→ **What to produce**
Give back the data below exactly, with every line kept the same.

══ Source material

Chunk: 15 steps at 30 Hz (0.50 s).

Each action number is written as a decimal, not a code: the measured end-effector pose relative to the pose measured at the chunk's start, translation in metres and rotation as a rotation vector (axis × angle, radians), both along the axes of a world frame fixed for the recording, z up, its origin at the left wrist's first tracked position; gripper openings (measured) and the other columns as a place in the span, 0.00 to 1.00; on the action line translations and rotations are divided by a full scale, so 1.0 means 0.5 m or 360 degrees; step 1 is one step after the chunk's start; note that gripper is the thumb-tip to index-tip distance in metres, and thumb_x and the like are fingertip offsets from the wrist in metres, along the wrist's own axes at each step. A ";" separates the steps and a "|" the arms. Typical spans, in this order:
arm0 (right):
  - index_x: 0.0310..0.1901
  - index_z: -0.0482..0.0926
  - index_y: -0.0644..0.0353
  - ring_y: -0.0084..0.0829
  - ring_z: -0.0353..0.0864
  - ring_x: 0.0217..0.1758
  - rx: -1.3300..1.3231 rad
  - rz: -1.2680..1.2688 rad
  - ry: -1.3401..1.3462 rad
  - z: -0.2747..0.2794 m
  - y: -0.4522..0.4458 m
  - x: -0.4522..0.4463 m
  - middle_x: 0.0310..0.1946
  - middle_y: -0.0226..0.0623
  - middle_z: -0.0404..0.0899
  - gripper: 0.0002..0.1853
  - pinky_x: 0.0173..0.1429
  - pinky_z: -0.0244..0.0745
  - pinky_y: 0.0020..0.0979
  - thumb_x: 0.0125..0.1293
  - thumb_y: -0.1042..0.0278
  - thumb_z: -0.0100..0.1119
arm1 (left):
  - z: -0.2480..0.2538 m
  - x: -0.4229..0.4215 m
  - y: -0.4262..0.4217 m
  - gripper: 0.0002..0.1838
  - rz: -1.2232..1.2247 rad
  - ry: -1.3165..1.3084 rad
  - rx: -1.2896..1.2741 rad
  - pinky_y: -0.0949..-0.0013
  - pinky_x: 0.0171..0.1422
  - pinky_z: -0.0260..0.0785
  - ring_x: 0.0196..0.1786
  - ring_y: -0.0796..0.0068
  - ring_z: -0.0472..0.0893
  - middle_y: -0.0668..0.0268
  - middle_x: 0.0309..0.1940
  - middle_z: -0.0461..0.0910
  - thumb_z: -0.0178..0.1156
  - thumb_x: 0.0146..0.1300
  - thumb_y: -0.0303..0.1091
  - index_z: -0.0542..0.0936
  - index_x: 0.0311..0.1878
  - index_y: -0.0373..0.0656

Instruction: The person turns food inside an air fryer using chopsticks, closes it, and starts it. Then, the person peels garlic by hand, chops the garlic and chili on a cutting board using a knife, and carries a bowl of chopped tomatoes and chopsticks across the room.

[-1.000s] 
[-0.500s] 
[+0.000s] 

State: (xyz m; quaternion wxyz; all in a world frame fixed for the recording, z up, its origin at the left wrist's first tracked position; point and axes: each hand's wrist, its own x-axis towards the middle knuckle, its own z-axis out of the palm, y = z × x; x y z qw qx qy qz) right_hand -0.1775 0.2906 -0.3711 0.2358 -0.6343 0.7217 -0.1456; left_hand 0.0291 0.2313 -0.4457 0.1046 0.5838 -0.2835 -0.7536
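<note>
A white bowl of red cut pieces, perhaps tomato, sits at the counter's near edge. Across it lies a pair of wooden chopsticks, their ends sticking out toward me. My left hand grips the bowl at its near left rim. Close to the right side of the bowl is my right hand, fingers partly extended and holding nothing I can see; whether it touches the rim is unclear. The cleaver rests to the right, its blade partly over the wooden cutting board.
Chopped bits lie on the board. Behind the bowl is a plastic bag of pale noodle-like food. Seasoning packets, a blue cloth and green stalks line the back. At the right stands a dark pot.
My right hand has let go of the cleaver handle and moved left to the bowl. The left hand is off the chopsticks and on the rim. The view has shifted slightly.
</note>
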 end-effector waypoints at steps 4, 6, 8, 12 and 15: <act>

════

→ **Expected answer**
Chunk: 15 steps at 30 Hz (0.50 s).

Each action number is written as a decimal, not a code: the measured end-effector pose relative to the pose measured at the chunk's start, translation in metres and rotation as a rotation vector (axis × angle, radians), both along the axes of a world frame fixed for the recording, z up, its origin at the left wrist's first tracked position; gripper openings (measured) and the other columns as a place in the span, 0.00 to 1.00; on the action line translations and rotations are divided by a full scale, so 1.0 means 0.5 m or 360 degrees; step 1 is one step after the chunk's start; note that gripper is the thumb-tip to index-tip distance in metres, and thumb_x and the like are fingertip offsets from the wrist in metres, along the wrist's own axes at each step. A ";" separates the steps and a "|" the arms. Typical spans, in this order:
arm0 (right):
  - index_x: 0.0310..0.1901
  - index_z: -0.0482..0.0926
  - index_y: -0.0644..0.0353
  - ring_y: -0.0084..0.0829
  - ring_z: -0.0353..0.0864
  - ring_x: 0.0217..0.1758
  - rx: -1.3300..1.3231 rad
  - rz: -1.2680..1.2688 rad
  - ry: -1.3401..1.3462 rad
  - z: -0.2747..0.2794 m
  - y: -0.4522..0.4458 m
  - x: -0.4522..0.4463 m
  - middle_x: 0.0310..0.1946
  - middle_y: -0.0226..0.0623
  - middle_z: -0.0404..0.0899
  - gripper: 0.0002..0.1853
  - pinky_x: 0.0173..0.1429
  - pinky_z: -0.0244..0.0745
  - pinky_y: 0.0020..0.0979
  - thumb_x: 0.0125..0.1293
  - thumb_y: -0.1042..0.0278
  - thumb_z: -0.0100..0.1119
arm1 (left):
  - z: -0.2480..0.2538 m
  - x: -0.4229..0.4215 m
  - y: -0.4262..0.4217 m
  - gripper: 0.0002..0.1838
  - rz: -1.2232..1.2247 rad
  - ry: -1.3165..1.3084 rad
  - rx: -1.2896..1.2741 rad
  - pinky_y: -0.0949..-0.0013
  - pinky_x: 0.0171..0.1422
  - pinky_z: -0.0260..0.0785
  - ring_x: 0.0196..0.1786
  - ring_y: -0.0796..0.0068
  - ring_z: -0.0472..0.0893
  - middle_y: -0.0668..0.0268
  - middle_x: 0.0309..0.1940
  - middle_z: -0.0461..0.0910
  - thumb_z: -0.0178..0.1156
  - thumb_x: 0.0146..0.1300
  - thumb_y: -0.0303..0.1091
  - index_z: -0.0542..0.0936
  - index_x: 0.0311..0.1878
  - index_y: -0.0373..0.0656

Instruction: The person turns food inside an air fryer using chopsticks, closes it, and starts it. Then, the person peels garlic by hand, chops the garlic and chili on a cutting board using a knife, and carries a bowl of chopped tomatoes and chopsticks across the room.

[-1.000s] 
[-0.500s] 
[+0.000s] 

State: (xyz m; quaternion wxyz; all in a world frame fixed for the recording, z up, its origin at the left wrist's first tracked position; point and axes: each hand's wrist, its own x-axis towards the middle knuckle, its own z-axis out of the palm, y = z × x; x y z qw qx qy qz) right_hand -0.1775 0.2906 -0.3711 0.2358 -0.6343 0.7217 -0.1456; left_hand 0.0291 0.2313 -0.4457 0.1046 0.5838 -0.2835 -0.7536
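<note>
A white bowl of red cut pieces, perhaps tomato, sits at the counter's near edge. Across it lies a pair of wooden chopsticks, their ends sticking out toward me. My left hand grips the bowl at its near left rim. Close to the right side of the bowl is my right hand, fingers partly extended and holding nothing I can see; whether it touches the rim is unclear. The cleaver rests to the right, its blade partly over the wooden cutting board.
Chopped bits lie on the board. Behind the bowl is a plastic bag of pale noodle-like food. Seasoning packets, a blue cloth and green stalks line the back. At the right stands a dark pot.
My right hand has let go of the cleaver handle and moved left to the bowl. The left hand is off the chopsticks and on the rim. The view has shifted slightly.
</note>
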 end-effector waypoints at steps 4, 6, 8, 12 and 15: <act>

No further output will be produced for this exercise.